Viewing the record favorably to plaintiff as required in cases like this, we find no proof tending to support these allegations of duty and breach. Further, no facts were established by proof from which negligence — alleged in any above respect — might be inferred according to the rule of Carver v. Detroit Saline Plank Road Co., 61 Mich. 584 (followed in Kaminski v. Grand Trunk Western R. Co., 347 Mich. 417). As in Daigneau v. Young, 349 Mich. 632, plaintiff at best proved occurrence of an unfortunate accident absent negligence as charged against the defendant.
In token of these necessary conclusions my Brother KELLY concludes that "The lower court did not err in holding that plaintiff failed to prove defendant was negligent." While Judge Culehan did not so hold — that plaintiff failed to prove defendant was negligent, — I agree with Mr. Justice KELLY that the directed verdict below was right for want of proof or inference from proof on which defendant might be found guilty of any act of negligence as charged against it. This turns us to the question of contributory negligence Mr. Justice KELLY considers on strength (or weakness) of Jones v. Michigan Racing Association, 346 Mich. 648.
Judge Culehan directed a verdict for defendant on sole assigned ground that plaintiff had "failed to show he was not guilty of contributory negligence."
I do not care to join in perpetuation of Jones' confusticating error — that of measuring contributory negligence by the yardstick of negligence as charged by plaintiff against the defendant — and register again my disagreement with yesterday's majority on that score. Furthermore, all being agreed with respect to the presently-adjudged want of proof of negligence as charged, there is no occasion for consideration of or reference to the subject of contributory negligence, since it necessarily implies negligence on the part of the defendant ( Rockwell v. Grand Trunk Western R. Co., 253 Mich. 144; Warwick v. Blackney, 272 Mich. 231).
The defendant's averred duty to the plaintiff in a negligence case is not the same duty as the law charges is owing by the plaintiff to himself — that of protecting his person from injury — and we do the cause of certainty and accuracy no service by direct or inferential suggestion to such effect. The distinction to which I allude is given by Restatement and I timidly venture motion that we proceed to recognize it in this case of Bisceglia.
"Difference between negligence and contributory negligence. Contributory negligence differs from that negligence which subjects the actor to liability for harm done to others in one important particular. Negligence is conduct which creates an undue risk of harm to others. Contributory negligence is conduct which involves an undue risk of harm to the person who sustains it.
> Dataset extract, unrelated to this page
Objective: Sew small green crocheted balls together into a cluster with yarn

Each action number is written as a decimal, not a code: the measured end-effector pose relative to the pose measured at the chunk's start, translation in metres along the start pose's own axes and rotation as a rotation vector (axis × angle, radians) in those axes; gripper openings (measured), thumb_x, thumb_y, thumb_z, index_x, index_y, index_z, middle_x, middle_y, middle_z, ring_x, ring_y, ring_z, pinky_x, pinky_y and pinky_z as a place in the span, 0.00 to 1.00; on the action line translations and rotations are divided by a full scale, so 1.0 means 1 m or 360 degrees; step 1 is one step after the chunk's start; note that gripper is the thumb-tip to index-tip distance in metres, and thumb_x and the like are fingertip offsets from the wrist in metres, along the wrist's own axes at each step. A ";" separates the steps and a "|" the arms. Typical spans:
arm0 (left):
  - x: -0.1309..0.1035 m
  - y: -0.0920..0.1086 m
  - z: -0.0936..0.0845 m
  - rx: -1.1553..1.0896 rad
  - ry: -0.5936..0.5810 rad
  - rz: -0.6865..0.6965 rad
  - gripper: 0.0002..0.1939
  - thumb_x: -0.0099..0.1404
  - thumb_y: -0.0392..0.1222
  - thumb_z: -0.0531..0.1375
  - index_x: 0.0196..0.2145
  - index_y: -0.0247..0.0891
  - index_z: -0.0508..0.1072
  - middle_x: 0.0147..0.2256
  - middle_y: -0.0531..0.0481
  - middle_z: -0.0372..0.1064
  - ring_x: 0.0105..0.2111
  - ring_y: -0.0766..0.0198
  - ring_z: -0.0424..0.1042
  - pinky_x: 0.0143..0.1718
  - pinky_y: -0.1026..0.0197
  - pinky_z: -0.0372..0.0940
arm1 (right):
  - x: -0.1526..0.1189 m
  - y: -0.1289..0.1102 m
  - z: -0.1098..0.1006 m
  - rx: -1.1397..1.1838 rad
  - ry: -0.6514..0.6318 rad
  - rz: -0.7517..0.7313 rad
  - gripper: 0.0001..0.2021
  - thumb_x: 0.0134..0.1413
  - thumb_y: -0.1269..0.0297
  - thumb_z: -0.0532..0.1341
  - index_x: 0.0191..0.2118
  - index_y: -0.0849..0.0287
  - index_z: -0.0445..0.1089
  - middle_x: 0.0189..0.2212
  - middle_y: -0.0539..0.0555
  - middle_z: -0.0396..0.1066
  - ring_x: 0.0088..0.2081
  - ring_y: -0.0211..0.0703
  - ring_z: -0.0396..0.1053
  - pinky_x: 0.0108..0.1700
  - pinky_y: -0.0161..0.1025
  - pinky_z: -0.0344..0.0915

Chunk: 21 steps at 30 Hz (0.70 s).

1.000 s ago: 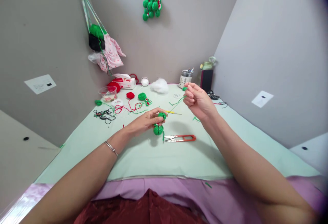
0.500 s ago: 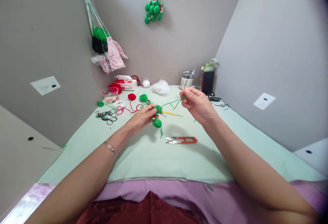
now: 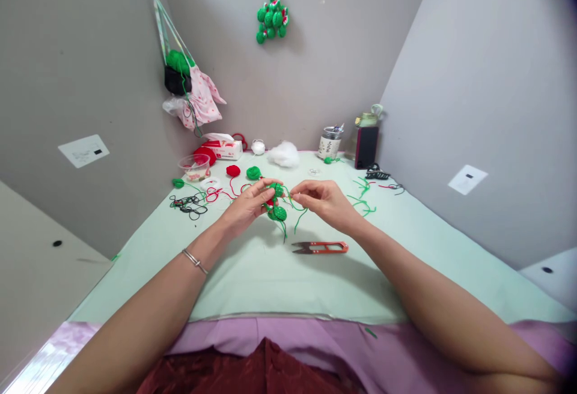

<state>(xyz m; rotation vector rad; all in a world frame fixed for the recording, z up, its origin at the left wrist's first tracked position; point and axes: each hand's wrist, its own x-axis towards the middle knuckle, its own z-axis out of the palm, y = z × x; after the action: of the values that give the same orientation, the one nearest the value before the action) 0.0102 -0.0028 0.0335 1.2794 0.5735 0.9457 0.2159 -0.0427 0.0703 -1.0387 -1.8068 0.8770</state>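
My left hand (image 3: 246, 206) is closed around a small green crocheted piece (image 3: 280, 213) with rounded ends and a bit of red between them. Dark and green yarn tails dangle below it. Close by on the right, my right hand (image 3: 330, 203) pinches a yarn needle, mostly hidden by the fingertips, and its tip is near the upper green ball. Green yarn (image 3: 298, 218) loops between the two hands. Orange-handled thread snips (image 3: 321, 248) lie on the table just below the hands.
Behind the hands are a green yarn ball (image 3: 253, 173), a red yarn ball (image 3: 232, 170), white stuffing (image 3: 283, 154) and a pen jar (image 3: 330, 143). Tangled black yarn (image 3: 188, 206) lies left, green scraps (image 3: 363, 202) right. A phone (image 3: 366, 148) leans against a bottle (image 3: 368, 119).
My right hand has come down and left from beside the pen jar to the crocheted piece, and the stretched yarn has gone slack. My left hand keeps its hold, turning the piece slightly.
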 end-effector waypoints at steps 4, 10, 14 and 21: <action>0.000 -0.001 -0.001 0.0006 -0.0007 0.0024 0.18 0.63 0.49 0.65 0.49 0.41 0.71 0.41 0.49 0.68 0.36 0.68 0.67 0.39 0.65 0.64 | 0.000 0.000 0.001 -0.0064 -0.0053 0.0037 0.10 0.55 0.59 0.61 0.32 0.62 0.74 0.22 0.48 0.62 0.25 0.34 0.53 0.27 0.36 0.51; 0.000 -0.002 -0.002 0.0013 0.0001 0.0028 0.19 0.62 0.49 0.65 0.48 0.41 0.71 0.43 0.49 0.69 0.37 0.68 0.68 0.40 0.65 0.64 | 0.000 -0.001 0.001 -0.0027 -0.0054 0.0048 0.11 0.54 0.59 0.61 0.31 0.62 0.74 0.21 0.47 0.62 0.24 0.34 0.53 0.26 0.35 0.50; 0.000 -0.001 -0.001 0.0003 0.0021 0.0028 0.19 0.61 0.49 0.66 0.48 0.40 0.72 0.42 0.49 0.69 0.35 0.69 0.68 0.39 0.65 0.65 | 0.002 0.002 0.000 0.0089 -0.0050 0.0067 0.10 0.53 0.59 0.63 0.31 0.61 0.73 0.21 0.47 0.62 0.23 0.33 0.54 0.25 0.34 0.51; 0.000 0.000 0.003 -0.0028 0.0080 0.0021 0.18 0.60 0.47 0.67 0.45 0.39 0.70 0.40 0.49 0.71 0.37 0.66 0.70 0.41 0.62 0.66 | 0.005 0.010 0.004 0.0251 0.0141 0.0083 0.08 0.51 0.60 0.64 0.31 0.60 0.68 0.22 0.46 0.65 0.21 0.32 0.59 0.24 0.33 0.56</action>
<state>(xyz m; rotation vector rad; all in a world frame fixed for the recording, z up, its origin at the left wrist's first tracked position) 0.0125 -0.0044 0.0338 1.2479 0.5947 0.9942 0.2138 -0.0349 0.0616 -1.0112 -1.6163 0.9733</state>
In the one case the reasonable man, whose conduct furnishes the standard to which all normal adults must conform, is a person who pays reasonable regard to the safety of others; in the other, the reasonable man is a reasonably prudent man, who as such pays reasonable regard to his own safety." (2 Restatement, Torts, § 463, p 1227.)
I vote to affirm on ground that the first essential of plaintiff's case — proof of causal negligence of defendant — is lacking as a matter of law. Costs to defendant.
SMITH, EDWARDS, and VOELKER, JJ., concurred with BLACK, J.